**Exercise description:** What you return should be the complete listing, unchanged, with no pictures in it.

-------- Data segment

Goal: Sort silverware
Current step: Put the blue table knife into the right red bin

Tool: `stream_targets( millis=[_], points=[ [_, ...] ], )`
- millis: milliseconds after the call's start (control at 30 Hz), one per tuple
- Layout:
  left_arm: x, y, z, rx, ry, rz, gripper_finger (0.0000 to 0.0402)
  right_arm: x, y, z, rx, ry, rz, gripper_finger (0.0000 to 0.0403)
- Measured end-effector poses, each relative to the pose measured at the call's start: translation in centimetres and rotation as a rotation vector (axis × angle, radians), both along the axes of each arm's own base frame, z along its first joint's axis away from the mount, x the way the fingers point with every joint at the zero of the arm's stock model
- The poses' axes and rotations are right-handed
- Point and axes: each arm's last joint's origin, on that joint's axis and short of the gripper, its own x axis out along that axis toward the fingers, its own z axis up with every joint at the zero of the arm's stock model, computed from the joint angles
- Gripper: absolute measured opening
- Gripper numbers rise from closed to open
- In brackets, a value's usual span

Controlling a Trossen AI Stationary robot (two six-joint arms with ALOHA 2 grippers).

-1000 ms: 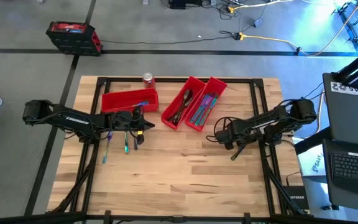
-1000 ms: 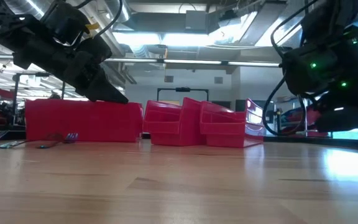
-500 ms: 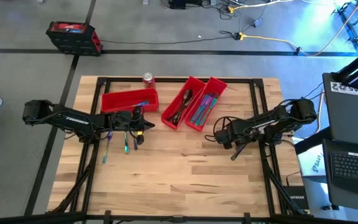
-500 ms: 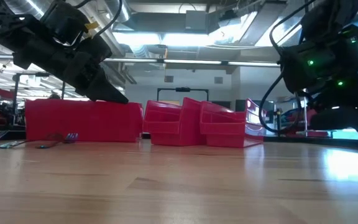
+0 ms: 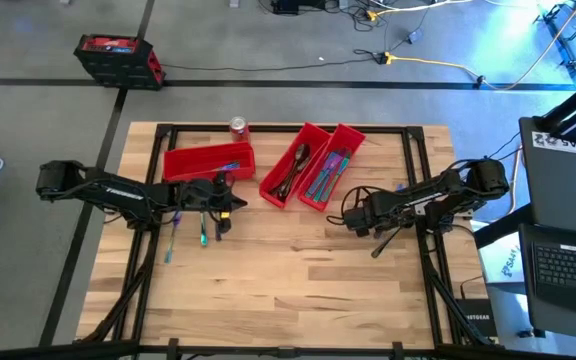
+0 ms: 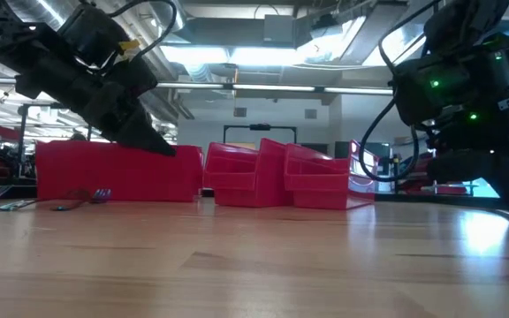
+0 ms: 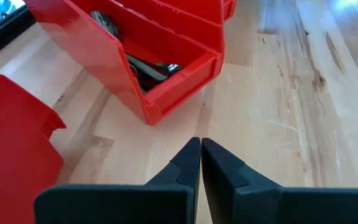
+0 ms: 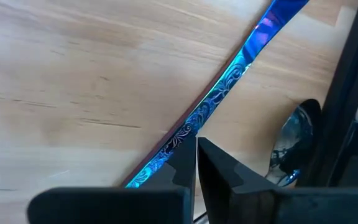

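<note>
Left gripper (image 7: 199, 144): fingers pressed together, empty, near long red plastic bin (image 7: 160, 68) | Right gripper (image 8: 195, 144): fingers pressed together over slender iridescent blue metal utensil (image 8: 219, 96) lying on wooden bench (image 8: 73, 74), not pinched.

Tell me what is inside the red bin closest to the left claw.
Through the left wrist view, the red bin holds dark silverware along its floor. Its near wall hides the rest, so the count is unclear.
</note>
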Motion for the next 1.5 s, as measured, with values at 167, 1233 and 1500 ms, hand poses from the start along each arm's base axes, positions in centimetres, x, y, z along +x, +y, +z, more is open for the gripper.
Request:
stream_targets(
  millis=[167, 1233, 1500],
  points=[
    [-0.1, 0.0, -0.2, -0.002, 0.022, 0.000, 0.0000, 0.1, 0.0, 0.0, -0.015, -0.012, 0.010, 0.0000],
    [-0.6, -0.1, -1.0, -0.014, 0.123, -0.001, 0.0000, 1.7, -0.3, -0.6, -0.114, -0.029, 0.158, 0.0000],
    [-0.6, -0.1, -1.0, -0.014, 0.123, -0.001, 0.0000, 4.4, 0.4, 0.2, -0.038, -0.207, 0.283, 0.0000]
  ],
)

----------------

**Solution to this task:**
Goal: Sort silverware
Current step: Put the blue table knife into the right red bin

Tool: `stream_targets( millis=[_], points=[ [_, ...] ], )`
- millis: milliseconds after the call's start (control at 30 Hz), one per tuple
- Layout:
  left_arm: x, y, z, rx, ry, rz, gripper_finger (0.0000 to 0.0402)
  right_arm: x, y, z, rx, ry, rz, gripper_finger (0.0000 to 0.0403)
- Measured end-effector poses, each relative to the pose measured at the call's start: translation in centimetres and rotation as a rotation vector (axis × angle, radians), both along the axes of each arm's own base frame, z along its first joint's axis away from the mount, x the way the fingers point with every joint at the zero of the arm's stock model
- The poses' axes and rotations are right-handed
- Point and axes: each arm's last joint's origin, on that joint's axis and short of the gripper, its own x axis out along that axis toward the fingers, its own z axis up with every joint at the zero of the arm's stock model, computed from the joint angles
- Gripper: absolute measured opening
- Gripper numbers rise from closed to open
- In brackets, a value's usual span

Controlling a Trossen AI Stationary robot (two six-joint arms with ALOHA 2 grippers).

-1000 ms: 
-1000 ms: 
-500 ms: 
-500 ms: 
+0 ms: 
+0 ms: 
+0 ms: 
+0 ms: 

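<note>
Left gripper (image 7: 199, 144): fingers pressed together, empty, near long red plastic bin (image 7: 160, 68) | Right gripper (image 8: 195, 144): fingers pressed together over slender iridescent blue metal utensil (image 8: 219, 96) lying on wooden bench (image 8: 73, 74), not pinched.

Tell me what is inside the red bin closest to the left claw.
Through the left wrist view, the red bin holds dark silverware along its floor. Its near wall hides the rest, so the count is unclear.
</note>
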Motion for the next 1.5 s, as measured, with values at 167, 1233 and 1500 ms, hand poses from the start along each arm's base axes, positions in centimetres, x, y, z along +x, +y, +z, more is open for the gripper.
Request:
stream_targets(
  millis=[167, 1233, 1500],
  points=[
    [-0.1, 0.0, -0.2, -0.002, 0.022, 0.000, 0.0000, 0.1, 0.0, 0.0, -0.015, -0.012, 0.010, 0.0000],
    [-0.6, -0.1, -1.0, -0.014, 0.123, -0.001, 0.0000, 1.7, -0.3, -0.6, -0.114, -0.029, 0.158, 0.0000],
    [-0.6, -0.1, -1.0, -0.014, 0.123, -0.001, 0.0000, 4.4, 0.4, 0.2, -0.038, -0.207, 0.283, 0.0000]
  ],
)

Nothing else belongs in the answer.